= ACTIVITY =
Pick every line from the data below that contains the string "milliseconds" and copy it.

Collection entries

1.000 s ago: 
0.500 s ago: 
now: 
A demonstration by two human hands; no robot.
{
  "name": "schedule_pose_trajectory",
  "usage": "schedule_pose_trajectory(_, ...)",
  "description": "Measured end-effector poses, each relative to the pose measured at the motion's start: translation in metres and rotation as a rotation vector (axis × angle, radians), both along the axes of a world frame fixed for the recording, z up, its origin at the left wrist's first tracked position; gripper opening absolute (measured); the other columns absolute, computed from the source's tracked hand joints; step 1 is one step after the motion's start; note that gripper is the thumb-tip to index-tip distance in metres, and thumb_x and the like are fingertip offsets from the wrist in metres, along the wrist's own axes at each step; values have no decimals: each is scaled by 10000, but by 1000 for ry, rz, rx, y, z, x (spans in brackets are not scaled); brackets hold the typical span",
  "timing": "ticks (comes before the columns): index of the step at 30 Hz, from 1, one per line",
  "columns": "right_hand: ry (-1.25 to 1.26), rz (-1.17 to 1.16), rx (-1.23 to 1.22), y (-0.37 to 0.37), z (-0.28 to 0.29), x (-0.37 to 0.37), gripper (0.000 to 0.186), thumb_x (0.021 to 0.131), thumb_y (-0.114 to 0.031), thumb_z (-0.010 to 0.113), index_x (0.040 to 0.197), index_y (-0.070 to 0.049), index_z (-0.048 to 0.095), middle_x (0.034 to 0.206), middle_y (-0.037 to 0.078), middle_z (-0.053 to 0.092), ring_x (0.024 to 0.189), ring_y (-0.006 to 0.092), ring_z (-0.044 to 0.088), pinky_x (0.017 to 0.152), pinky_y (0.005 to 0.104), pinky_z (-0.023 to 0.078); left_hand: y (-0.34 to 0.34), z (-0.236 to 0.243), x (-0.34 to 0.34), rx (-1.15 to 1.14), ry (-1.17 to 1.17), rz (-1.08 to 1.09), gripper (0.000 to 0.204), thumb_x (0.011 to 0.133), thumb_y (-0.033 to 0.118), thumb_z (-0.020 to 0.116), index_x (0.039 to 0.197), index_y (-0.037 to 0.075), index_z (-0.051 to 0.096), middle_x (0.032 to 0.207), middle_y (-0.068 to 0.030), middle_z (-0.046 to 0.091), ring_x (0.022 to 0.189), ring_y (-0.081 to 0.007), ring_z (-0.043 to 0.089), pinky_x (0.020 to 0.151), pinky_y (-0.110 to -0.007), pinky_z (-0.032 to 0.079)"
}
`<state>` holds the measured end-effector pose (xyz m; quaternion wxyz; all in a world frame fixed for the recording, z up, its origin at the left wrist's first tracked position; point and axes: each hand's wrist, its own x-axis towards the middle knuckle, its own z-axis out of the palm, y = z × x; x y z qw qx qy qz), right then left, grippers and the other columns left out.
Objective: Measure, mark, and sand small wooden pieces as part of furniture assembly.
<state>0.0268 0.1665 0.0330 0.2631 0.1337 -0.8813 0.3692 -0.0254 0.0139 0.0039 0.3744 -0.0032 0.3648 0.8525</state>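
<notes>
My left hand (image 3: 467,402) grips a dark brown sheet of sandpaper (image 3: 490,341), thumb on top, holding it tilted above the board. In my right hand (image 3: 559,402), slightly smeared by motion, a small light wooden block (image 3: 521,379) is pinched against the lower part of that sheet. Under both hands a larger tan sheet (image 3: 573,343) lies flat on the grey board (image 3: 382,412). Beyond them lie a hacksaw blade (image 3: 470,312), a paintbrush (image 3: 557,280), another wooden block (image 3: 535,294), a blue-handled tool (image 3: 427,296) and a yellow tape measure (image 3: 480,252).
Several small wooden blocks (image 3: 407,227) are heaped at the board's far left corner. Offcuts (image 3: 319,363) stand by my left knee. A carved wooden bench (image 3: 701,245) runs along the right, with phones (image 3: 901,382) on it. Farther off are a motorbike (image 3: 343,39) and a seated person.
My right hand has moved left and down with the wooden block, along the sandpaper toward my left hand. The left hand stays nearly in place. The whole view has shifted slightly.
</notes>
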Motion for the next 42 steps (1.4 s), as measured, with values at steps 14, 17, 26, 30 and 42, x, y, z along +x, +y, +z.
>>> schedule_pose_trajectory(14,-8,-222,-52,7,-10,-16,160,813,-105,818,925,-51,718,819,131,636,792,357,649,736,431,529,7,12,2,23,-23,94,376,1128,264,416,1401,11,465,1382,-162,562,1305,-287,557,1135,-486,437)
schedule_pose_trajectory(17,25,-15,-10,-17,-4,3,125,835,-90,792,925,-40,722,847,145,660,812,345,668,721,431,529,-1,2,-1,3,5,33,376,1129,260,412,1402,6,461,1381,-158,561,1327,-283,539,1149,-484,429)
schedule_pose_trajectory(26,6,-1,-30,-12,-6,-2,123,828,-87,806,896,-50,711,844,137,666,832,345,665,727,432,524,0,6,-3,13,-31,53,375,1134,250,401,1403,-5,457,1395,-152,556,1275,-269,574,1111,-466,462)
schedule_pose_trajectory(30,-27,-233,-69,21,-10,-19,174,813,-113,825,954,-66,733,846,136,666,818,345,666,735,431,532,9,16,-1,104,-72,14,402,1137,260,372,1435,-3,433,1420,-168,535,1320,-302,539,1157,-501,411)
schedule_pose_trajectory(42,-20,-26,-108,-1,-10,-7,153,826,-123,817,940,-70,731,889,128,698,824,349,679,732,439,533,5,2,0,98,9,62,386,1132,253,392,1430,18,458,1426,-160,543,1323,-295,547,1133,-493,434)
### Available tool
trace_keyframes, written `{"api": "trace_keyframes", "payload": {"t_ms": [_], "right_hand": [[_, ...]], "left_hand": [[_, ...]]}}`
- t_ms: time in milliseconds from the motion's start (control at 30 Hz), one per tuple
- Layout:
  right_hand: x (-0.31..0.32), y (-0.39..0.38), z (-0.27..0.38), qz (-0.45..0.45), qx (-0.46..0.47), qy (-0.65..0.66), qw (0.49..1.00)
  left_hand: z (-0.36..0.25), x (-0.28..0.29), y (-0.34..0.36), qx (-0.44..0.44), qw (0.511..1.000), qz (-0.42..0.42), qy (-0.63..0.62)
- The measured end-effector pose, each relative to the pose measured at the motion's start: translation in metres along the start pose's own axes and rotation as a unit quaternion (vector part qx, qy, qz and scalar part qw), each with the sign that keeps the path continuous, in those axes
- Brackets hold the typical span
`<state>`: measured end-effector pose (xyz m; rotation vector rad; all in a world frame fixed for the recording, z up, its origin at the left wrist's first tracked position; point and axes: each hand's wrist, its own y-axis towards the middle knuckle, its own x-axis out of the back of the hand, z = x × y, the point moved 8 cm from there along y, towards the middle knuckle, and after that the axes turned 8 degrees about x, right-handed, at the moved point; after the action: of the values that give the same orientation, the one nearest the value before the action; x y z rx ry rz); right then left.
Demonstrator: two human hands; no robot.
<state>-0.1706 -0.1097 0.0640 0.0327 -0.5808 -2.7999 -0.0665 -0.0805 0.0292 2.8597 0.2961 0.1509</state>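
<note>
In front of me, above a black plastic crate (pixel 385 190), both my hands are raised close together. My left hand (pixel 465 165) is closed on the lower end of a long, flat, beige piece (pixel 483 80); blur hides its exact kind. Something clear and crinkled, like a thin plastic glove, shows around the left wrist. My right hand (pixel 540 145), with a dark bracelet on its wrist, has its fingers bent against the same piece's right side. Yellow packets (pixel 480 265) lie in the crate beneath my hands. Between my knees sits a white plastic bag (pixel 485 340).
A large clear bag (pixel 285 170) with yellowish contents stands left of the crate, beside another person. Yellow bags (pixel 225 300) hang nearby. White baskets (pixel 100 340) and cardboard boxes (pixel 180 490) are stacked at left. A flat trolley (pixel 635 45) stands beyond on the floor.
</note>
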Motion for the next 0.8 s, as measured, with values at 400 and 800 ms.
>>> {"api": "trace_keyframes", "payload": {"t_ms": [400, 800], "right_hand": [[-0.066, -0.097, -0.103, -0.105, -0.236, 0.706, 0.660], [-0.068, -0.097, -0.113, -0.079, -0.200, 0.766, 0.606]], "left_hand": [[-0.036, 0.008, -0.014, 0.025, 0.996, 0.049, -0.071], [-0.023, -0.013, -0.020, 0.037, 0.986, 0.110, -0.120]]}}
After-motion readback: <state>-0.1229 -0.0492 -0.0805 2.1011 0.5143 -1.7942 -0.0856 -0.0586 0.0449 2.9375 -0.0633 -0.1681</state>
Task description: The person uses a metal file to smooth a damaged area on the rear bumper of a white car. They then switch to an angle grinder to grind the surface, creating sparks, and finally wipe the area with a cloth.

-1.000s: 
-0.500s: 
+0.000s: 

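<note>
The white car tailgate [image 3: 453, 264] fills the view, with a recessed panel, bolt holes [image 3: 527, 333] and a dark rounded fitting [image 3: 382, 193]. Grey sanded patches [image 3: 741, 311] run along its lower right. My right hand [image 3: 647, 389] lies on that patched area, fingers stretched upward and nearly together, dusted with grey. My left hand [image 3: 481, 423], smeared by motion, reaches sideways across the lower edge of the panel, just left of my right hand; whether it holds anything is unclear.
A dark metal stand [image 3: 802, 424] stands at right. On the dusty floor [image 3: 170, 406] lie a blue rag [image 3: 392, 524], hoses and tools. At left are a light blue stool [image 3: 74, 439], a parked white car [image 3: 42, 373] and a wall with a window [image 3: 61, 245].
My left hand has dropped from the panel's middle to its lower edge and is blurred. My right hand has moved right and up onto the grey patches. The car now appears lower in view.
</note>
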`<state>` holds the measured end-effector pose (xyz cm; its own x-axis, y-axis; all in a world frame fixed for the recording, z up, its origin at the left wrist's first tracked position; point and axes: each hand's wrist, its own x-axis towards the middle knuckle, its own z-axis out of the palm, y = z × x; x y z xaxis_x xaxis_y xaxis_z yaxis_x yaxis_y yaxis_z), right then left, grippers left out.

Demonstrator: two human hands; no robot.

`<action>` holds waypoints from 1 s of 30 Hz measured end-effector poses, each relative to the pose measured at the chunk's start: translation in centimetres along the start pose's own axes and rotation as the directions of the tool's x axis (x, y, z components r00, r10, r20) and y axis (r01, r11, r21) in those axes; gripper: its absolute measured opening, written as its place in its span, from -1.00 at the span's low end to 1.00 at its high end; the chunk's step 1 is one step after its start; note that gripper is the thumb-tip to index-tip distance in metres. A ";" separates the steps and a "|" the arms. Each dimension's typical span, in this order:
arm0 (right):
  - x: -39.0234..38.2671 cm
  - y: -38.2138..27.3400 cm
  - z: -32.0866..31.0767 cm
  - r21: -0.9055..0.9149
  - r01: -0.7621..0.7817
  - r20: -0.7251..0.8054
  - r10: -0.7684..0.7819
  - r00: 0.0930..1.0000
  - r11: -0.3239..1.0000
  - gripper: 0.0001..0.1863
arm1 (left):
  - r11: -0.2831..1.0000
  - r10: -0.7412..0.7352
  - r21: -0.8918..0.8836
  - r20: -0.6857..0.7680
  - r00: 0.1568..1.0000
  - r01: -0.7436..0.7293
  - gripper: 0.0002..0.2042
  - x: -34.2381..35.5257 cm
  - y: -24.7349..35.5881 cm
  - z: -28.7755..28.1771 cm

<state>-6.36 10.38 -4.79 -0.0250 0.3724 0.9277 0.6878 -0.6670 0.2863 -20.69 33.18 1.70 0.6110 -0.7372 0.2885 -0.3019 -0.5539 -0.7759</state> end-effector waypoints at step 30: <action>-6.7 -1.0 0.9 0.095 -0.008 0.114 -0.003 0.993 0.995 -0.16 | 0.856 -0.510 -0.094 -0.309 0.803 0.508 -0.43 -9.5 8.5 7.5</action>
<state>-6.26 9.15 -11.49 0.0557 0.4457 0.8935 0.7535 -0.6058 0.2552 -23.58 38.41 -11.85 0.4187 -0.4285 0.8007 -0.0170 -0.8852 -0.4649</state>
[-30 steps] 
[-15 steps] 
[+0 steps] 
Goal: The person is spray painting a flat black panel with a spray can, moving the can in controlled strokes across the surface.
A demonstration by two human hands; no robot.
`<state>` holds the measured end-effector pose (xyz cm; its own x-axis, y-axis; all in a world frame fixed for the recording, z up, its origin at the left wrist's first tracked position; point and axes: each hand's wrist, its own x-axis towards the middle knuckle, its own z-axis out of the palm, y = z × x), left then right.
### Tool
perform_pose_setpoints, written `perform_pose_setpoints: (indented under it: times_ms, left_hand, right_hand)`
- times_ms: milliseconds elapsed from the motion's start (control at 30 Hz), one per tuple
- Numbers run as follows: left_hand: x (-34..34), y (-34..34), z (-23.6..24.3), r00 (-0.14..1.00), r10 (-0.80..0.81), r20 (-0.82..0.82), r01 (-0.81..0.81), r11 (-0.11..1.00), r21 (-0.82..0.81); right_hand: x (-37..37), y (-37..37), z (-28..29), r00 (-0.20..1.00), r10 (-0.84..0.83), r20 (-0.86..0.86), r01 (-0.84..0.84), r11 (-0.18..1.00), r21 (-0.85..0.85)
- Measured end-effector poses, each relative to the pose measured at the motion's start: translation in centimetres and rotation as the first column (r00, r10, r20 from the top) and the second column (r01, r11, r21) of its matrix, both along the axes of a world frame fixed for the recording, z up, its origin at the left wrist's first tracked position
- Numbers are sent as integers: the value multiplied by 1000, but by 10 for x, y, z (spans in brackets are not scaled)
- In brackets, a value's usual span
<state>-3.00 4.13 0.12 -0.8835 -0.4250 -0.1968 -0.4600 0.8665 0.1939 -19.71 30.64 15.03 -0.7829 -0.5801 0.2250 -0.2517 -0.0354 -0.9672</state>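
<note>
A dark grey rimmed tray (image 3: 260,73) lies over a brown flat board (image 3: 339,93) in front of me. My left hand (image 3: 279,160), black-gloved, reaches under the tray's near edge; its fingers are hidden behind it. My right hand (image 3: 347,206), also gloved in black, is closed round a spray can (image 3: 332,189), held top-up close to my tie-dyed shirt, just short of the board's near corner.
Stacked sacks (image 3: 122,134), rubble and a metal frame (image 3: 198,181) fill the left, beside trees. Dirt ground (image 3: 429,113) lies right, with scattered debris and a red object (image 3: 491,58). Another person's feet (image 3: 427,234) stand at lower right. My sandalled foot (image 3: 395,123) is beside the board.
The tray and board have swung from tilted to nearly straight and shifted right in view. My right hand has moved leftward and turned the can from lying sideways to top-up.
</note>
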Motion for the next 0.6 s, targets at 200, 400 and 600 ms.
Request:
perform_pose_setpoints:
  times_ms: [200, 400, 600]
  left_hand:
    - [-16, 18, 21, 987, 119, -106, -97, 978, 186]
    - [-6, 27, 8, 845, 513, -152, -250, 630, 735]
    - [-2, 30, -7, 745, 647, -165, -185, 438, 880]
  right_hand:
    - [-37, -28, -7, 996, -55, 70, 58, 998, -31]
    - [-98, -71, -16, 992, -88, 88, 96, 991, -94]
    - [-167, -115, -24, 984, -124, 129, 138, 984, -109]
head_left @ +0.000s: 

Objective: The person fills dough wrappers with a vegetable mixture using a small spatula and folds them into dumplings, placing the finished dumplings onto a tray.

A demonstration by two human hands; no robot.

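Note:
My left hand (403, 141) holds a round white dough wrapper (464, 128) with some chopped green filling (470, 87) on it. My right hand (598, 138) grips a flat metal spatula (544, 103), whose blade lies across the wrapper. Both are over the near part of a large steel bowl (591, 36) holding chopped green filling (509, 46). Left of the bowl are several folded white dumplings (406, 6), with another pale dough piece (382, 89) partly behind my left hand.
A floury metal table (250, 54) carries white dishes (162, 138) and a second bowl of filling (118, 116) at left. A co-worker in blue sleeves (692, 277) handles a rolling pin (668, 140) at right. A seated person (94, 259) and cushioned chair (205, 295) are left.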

= YOUR SOLUTION =
- t_ms: time in milliseconds from the motion's start (control at 30 Hz), one per tuple
- times_ms: milliseconds elapsed from the motion's start (control at 30 Hz), one per tuple

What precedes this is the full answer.